Mitarbeiter gründen ihre eigene Firma
Dessau/MZ. - Im Sommer war das Ende da. Eine der bekanntesten Malerfirmen Dessaus, die Palette, meldete Konkurs an. 54 Leute hatten zum Schluss dort gearbeitet, in Spitzenzeiten waren es 200. Wer sich nicht als Meister selbstständig machen konnte oder wollte, dem blieb die Arbeitslosigkeit mit mäßigen bis geringen Chancen auf einen Wiedereinstieg.

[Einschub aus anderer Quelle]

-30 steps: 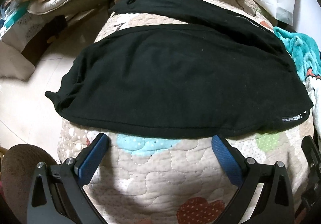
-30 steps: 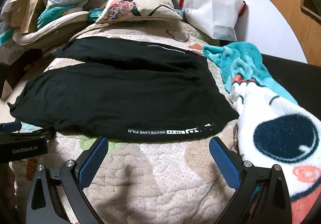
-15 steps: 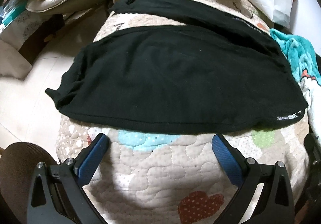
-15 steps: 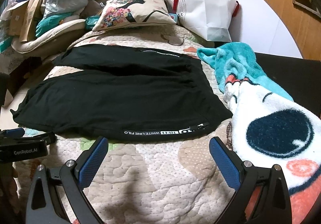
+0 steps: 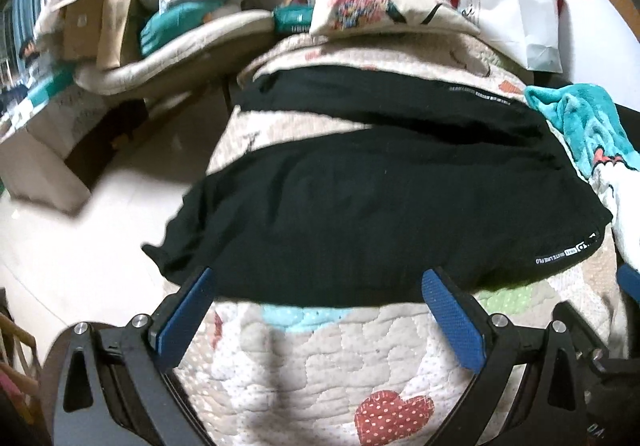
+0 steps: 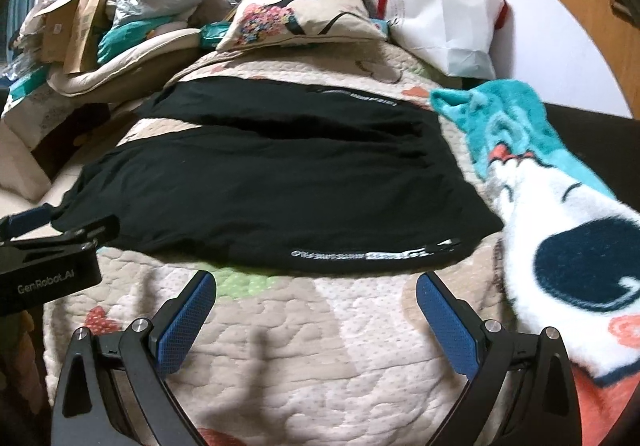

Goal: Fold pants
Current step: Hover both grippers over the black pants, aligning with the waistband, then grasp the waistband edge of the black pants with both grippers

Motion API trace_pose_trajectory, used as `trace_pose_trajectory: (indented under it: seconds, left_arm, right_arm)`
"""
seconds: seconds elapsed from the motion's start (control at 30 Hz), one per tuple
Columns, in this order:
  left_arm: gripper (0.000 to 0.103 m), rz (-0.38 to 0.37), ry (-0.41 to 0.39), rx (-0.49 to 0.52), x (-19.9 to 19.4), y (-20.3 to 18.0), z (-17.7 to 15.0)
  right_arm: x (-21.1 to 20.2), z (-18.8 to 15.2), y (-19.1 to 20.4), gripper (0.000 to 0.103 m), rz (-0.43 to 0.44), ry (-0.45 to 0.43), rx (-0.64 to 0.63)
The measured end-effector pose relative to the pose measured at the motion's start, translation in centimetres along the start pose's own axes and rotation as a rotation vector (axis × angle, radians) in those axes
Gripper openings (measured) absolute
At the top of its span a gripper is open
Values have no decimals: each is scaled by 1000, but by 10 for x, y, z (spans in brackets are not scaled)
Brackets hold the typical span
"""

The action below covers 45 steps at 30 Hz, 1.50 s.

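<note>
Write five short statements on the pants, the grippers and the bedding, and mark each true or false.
1. The black pants lie spread on the quilt. True.
2. The left hand-held gripper is clamped on the pants. False: it is open, holding nothing.
3. The right hand-held gripper is open. True.
4. A teal and white blanket lies to the pants' right. True.
5. The floral pillow rests on the pants. False: it sits beyond them.

left gripper [image 5: 316, 286] spread wide | black pants [image 5: 380, 214] flat on quilt [image 5: 320, 366]
</note>
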<state>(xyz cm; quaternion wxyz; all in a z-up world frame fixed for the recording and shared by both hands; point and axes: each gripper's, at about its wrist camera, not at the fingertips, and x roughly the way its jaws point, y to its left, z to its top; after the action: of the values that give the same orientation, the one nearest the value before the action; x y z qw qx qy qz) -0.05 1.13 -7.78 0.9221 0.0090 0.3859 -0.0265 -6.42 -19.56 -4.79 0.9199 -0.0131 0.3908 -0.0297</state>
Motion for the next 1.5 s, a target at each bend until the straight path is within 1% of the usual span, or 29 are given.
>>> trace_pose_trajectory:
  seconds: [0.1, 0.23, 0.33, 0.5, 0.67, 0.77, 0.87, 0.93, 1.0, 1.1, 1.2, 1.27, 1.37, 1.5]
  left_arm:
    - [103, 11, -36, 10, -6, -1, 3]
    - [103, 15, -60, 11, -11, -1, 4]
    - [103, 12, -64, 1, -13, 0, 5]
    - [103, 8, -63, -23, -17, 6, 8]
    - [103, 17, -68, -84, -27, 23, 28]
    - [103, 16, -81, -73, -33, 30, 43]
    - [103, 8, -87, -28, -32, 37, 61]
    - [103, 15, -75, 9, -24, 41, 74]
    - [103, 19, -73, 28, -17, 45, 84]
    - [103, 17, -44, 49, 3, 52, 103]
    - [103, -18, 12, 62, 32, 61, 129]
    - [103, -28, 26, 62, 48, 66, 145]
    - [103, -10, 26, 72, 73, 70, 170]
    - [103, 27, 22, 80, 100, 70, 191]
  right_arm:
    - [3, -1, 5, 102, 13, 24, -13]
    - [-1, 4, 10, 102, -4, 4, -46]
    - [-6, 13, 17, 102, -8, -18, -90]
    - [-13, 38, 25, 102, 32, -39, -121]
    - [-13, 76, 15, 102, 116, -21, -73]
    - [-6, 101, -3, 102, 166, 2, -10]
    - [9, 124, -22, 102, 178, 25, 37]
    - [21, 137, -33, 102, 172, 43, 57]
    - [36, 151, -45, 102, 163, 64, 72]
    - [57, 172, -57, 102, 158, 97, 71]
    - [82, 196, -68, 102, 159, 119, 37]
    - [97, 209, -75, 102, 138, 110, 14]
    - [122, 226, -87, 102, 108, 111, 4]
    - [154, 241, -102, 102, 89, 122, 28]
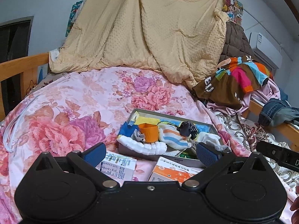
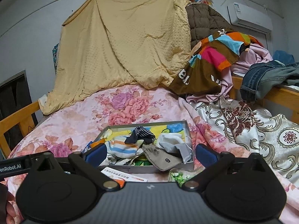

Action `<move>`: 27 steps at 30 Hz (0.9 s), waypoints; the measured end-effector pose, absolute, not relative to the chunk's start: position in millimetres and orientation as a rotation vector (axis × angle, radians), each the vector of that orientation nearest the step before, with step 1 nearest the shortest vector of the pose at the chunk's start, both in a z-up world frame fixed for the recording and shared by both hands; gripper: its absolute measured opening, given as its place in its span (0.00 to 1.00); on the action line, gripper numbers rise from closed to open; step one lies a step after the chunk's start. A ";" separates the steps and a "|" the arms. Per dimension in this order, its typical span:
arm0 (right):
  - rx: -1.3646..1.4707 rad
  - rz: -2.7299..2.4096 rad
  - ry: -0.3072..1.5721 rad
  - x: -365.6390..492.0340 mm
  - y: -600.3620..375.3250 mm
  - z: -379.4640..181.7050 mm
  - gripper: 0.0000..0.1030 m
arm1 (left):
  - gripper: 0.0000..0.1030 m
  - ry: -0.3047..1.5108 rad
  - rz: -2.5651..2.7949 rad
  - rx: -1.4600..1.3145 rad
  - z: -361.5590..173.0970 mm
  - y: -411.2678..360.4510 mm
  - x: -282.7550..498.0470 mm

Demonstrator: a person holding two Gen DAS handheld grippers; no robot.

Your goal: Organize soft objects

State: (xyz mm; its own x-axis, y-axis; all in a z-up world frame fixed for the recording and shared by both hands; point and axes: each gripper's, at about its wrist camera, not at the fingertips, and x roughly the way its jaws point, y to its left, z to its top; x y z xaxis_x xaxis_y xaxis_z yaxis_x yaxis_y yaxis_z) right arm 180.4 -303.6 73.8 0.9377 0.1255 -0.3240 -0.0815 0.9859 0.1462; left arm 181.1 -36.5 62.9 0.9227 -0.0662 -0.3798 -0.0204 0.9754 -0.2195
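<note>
A shallow grey box lies on the pink flowered bedsheet, filled with soft things. In it are an orange fabric cup, a striped sock, a dark striped sock, a white fluffy cloth and a blue cloth. My left gripper hovers open just short of the box's near edge, holding nothing. In the right wrist view the box also shows a grey pouch and white socks. My right gripper is open and empty at the same near edge.
Two printed cartons and a packet of green bits lie in front of the box. A beige quilt hangs behind. Piled clothes, jeans on a wooden rail and a patterned cover crowd the right.
</note>
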 end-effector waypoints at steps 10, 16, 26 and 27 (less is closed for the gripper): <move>0.123 0.098 0.331 164.7 -295.2 70.9 1.00 | 0.99 0.397 -0.019 -0.231 57.6 -23.9 163.4; 0.112 0.093 0.331 156.5 -290.2 68.2 1.00 | 0.99 0.394 -0.022 -0.233 54.7 -20.9 158.0; 0.101 0.072 0.328 145.7 -284.5 64.0 1.00 | 0.99 0.376 -0.035 -0.245 47.4 -10.8 140.9; 0.100 0.070 0.328 144.6 -284.1 63.5 1.00 | 0.99 0.377 -0.037 -0.247 47.1 -10.4 140.9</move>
State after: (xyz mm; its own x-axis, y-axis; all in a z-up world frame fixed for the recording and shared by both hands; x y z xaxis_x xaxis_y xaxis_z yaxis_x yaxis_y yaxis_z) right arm 144.6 -284.1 63.5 0.9443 0.0846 -0.3180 -0.0520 0.9926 0.1096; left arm 140.9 -10.4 47.1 0.9296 -0.0814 -0.3595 -0.0100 0.9694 -0.2453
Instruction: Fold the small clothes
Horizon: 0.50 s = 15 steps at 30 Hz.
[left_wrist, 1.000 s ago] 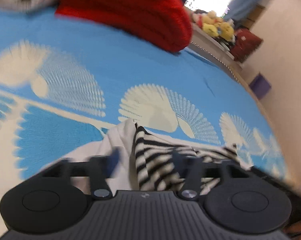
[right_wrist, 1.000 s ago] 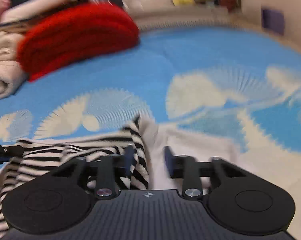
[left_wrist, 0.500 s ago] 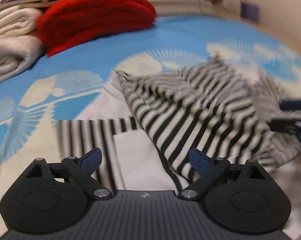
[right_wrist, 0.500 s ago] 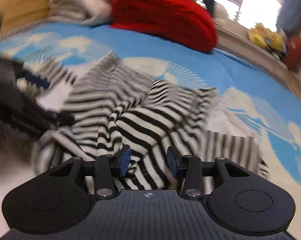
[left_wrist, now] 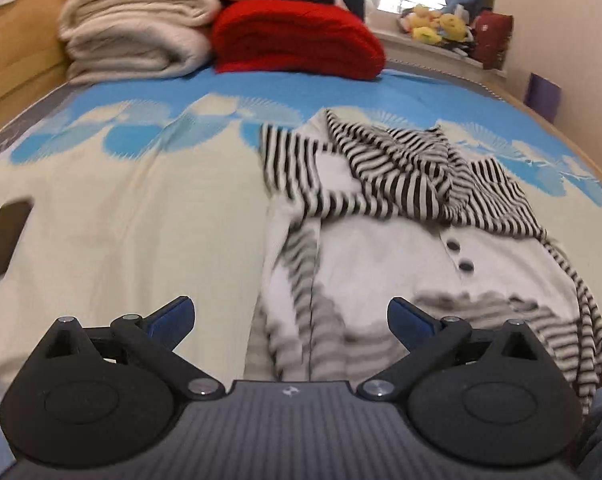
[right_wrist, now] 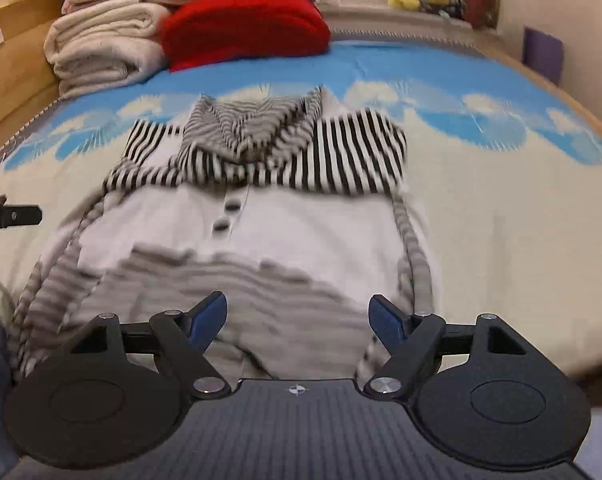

Die Palette ist tot, es lebe die Palette. Seit dem 2. September gibt es wieder einen Malerbetrieb am angestammten Ort in der Wasserstadt. Nicht die alte Firma wurde wiederbelebt, sondern eine neue gegründet mit leicht abgewandeltem Namen: Dienstleistungsgemeinschaft für Werterhaltung und Verschönerung (DWVG) Palette nennt sie sich jetzt. Elf Mitarbeiter hat die neue Palette. Und elf Eigentümer. Denn die Firma ist eine Genossenschaft und Volkmar Barycza deren neuer Chef. Er solle es machen, hatten die anderen gesagt. Barycza hat zugestimmt und seither manch schlaflose Nacht.
Zwar ist er Gleicher unter Gleichen, für den Erfolg oder Misserfolg der Firma sind alle verantwortlich, doch an ihm hängt es, Aufträge hereinzuholen. Bislang gelingt das erstaunlich gut: "Es gibt Kunden, die an uns hängen." Jahrelang haben sie mit der alten Palette zusammengearbeitet, jetzt versuchen sie es mit der Nachfolgerin.
Hilfe und Beratung fanden sie dabei beim Nachbarn, dem vdp Mitunternehmerverband. Dessen Chef Gerd Schaumann zieht seit mehr als einem Jahrzehnt durch die Lande und propagiert das Genossenschaftsmodell, das Arbeitnehmer zu Eigentümern macht. Zwar hat dies durchaus Tradition - für die der Name Raiffeisen steht -, doch haben in Deutschland Genossenschaften nie die Rolle gespielt, wie etwa in Frankreich. Mit einer Ausnahme: In der DDR ging die Zahl der Genossenschaften in die tausende. Als der Staat verschwunden war, galten diese Unternehmensform als irgendwie belastet, viele Genossenschaften wurden umgewandelt - nicht immer zum Vorteil ihrer Mitglieder. Schaumann hat die neue Firma beraten.
"Es bringt nichts", ist Schaumann überzeugt, "auf das große Geld zu warten, das irgendwer nach Dessau trägt." Über Schaumann ist der Kontakt zur Initiative Dessau gelaufen, einem EU-geförderten Projekt, das neues Unternehmerpotenzial erschließen soll. Die hat Kontakte nach Lyon vermittelt, wo Illusionsgemälde riesige Mauern zieren. Eine Firma, die die Technik beherrscht, will die Palette in die Kunst der Augentäuschung einweihen - damit sie für die Franzosen einen Auftrag in Berlin abarbeitet.